▶ **Task to complete**
Give back each line of the data exactly as it reads, minus the pictures.

━━━━

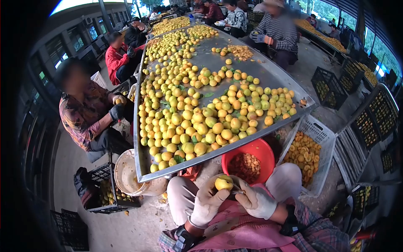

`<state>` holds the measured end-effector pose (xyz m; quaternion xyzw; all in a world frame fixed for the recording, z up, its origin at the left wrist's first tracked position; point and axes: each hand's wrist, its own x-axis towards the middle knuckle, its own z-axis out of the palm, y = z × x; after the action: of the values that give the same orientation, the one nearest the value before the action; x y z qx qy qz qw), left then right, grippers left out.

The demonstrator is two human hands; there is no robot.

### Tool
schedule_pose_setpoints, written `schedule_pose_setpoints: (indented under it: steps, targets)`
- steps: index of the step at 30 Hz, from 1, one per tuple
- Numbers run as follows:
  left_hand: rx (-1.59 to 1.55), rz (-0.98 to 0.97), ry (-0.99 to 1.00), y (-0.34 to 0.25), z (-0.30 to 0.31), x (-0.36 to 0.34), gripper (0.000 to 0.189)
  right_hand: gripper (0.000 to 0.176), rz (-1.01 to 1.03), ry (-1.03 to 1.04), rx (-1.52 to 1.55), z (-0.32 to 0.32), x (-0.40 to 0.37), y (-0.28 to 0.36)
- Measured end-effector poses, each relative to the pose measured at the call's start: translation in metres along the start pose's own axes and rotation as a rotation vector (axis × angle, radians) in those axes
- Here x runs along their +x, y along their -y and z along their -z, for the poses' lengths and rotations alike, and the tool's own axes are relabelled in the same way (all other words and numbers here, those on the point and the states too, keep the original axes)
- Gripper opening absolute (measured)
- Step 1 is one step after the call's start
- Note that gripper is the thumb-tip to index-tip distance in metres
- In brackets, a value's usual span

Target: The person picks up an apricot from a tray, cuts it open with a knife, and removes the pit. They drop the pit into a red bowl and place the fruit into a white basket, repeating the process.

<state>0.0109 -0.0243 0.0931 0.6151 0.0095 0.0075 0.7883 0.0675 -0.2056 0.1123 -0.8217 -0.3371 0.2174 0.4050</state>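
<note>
My left hand (208,203), in a pale work glove, is closed around a yellow apricot (223,182) above my lap. Close beside the fruit, my right hand (257,201), gloved too, is pinched on a thin blade-like tool (239,192), mostly hidden by the fingers. Just beyond my hands, a red basin (264,147) holds reddish-brown pits (245,167). To its right, a white plastic crate (325,168) contains halved orange apricots (303,157). Whole apricots (201,126) cover much of the metal table (281,75) in front of me.
A white bucket (126,168) stands by the table's near left corner, with a black crate (110,206) beside it. A co-worker (86,109) sits left of the table, another (277,33) at the far right. Stacked crates (373,122) stand at right.
</note>
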Motion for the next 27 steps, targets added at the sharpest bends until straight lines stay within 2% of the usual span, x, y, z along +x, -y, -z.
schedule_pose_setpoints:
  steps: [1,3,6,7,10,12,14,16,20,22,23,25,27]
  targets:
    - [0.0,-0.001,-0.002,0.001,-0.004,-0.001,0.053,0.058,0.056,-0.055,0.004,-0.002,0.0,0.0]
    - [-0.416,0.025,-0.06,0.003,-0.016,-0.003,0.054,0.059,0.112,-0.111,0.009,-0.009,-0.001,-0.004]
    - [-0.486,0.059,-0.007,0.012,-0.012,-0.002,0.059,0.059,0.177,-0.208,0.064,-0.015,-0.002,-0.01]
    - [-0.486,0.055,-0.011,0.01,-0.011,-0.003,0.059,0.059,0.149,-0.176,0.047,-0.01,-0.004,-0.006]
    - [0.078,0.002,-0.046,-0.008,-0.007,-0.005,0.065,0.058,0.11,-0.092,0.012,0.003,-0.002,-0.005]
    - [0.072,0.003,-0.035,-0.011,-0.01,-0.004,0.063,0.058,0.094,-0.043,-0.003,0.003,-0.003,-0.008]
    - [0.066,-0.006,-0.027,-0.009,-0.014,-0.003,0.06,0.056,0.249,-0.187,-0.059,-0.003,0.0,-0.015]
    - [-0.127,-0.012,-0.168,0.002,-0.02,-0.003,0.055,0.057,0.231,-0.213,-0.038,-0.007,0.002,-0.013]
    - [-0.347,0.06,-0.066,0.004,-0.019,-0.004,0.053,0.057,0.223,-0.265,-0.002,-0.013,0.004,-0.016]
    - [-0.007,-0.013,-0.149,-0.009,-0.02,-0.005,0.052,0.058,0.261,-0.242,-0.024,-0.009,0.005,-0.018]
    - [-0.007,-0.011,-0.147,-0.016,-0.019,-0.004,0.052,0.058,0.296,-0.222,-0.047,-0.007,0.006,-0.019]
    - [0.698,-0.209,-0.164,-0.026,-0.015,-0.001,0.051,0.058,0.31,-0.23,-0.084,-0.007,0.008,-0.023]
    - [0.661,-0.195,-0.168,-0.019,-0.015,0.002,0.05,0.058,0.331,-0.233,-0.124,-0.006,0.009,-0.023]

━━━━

▶ **Answer below**
`<state>` holds the measured end-effector pose (xyz m; quaternion xyzw; all in a world frame fixed for the recording, z up, its origin at the left wrist's first tracked position; point and axes: each hand's wrist, its own x-axis towards the middle knuckle, its own z-axis out of the palm, y = z × x; after the action: of the values that give the same orientation, the one nearest the value before the action; x y z qx qy qz qw), left then right, grippers left out.

The demonstrator is two human hands; there is no robot.

### Tool
schedule_pose_setpoints, written `schedule_pose_setpoints: (indented under it: steps, targets)`
- steps: index of the step at 30 Hz, from 1, one per tuple
- Numbers run as follows:
  left_hand: rx (-1.59 to 1.55), rz (-0.98 to 0.97), ry (-0.99 to 1.00), y (-0.34 to 0.25), z (-0.30 to 0.31), x (-0.36 to 0.34), gripper (0.000 to 0.189)
  right_hand: gripper (0.000 to 0.176), rz (-1.01 to 1.03), ry (-1.03 to 1.04), rx (-1.52 to 1.55), z (-0.32 to 0.32), x (-0.40 to 0.37), y (-0.28 to 0.36)
- Measured end-effector poses, each relative to the pose measured at the call's start: translation in metres along the start pose's own axes and rotation as a rotation vector (axis × angle, radians) in those axes
- Here x runs along their +x, y along their -y and z along their -z, for the poses' lengths and rotations alike, and the tool's own axes are relabelled in the same way (all other words and numbers here, those on the point and the states too, keep the original axes)
- Gripper opening absolute (measured)
- Step 1 is one step after the call's start
- Note that gripper is the thumb-tip to index-tip distance in metres
- In brackets, a value's usual span

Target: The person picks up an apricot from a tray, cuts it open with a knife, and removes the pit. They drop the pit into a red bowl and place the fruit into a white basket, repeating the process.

<state>0.0109 -0.0243 0.0931 0.6151 0.0095 0.0075 0.7883 0.0675 -0.2056 0.1123 -0.8217 -0.3371 0.2174 0.4050</state>
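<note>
My left hand (208,203), in a pale work glove, is closed around a yellow apricot (223,182) above my lap. Close beside the fruit, my right hand (257,201), gloved too, is pinched on a thin blade-like tool (239,192), mostly hidden by the fingers. Just beyond my hands, a red basin (264,147) holds reddish-brown pits (245,167). To its right, a white plastic crate (325,168) contains halved orange apricots (303,157). Whole apricots (201,126) cover much of the metal table (281,75) in front of me.
A white bucket (126,168) stands by the table's near left corner, with a black crate (110,206) beside it. A co-worker (86,109) sits left of the table, another (277,33) at the far right. Stacked crates (373,122) stand at right.
</note>
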Motion for the next 27 steps, targets added at the sharpest bends until straight lines stay within 2% of the usual span, x, y, z along +x, -y, -z.
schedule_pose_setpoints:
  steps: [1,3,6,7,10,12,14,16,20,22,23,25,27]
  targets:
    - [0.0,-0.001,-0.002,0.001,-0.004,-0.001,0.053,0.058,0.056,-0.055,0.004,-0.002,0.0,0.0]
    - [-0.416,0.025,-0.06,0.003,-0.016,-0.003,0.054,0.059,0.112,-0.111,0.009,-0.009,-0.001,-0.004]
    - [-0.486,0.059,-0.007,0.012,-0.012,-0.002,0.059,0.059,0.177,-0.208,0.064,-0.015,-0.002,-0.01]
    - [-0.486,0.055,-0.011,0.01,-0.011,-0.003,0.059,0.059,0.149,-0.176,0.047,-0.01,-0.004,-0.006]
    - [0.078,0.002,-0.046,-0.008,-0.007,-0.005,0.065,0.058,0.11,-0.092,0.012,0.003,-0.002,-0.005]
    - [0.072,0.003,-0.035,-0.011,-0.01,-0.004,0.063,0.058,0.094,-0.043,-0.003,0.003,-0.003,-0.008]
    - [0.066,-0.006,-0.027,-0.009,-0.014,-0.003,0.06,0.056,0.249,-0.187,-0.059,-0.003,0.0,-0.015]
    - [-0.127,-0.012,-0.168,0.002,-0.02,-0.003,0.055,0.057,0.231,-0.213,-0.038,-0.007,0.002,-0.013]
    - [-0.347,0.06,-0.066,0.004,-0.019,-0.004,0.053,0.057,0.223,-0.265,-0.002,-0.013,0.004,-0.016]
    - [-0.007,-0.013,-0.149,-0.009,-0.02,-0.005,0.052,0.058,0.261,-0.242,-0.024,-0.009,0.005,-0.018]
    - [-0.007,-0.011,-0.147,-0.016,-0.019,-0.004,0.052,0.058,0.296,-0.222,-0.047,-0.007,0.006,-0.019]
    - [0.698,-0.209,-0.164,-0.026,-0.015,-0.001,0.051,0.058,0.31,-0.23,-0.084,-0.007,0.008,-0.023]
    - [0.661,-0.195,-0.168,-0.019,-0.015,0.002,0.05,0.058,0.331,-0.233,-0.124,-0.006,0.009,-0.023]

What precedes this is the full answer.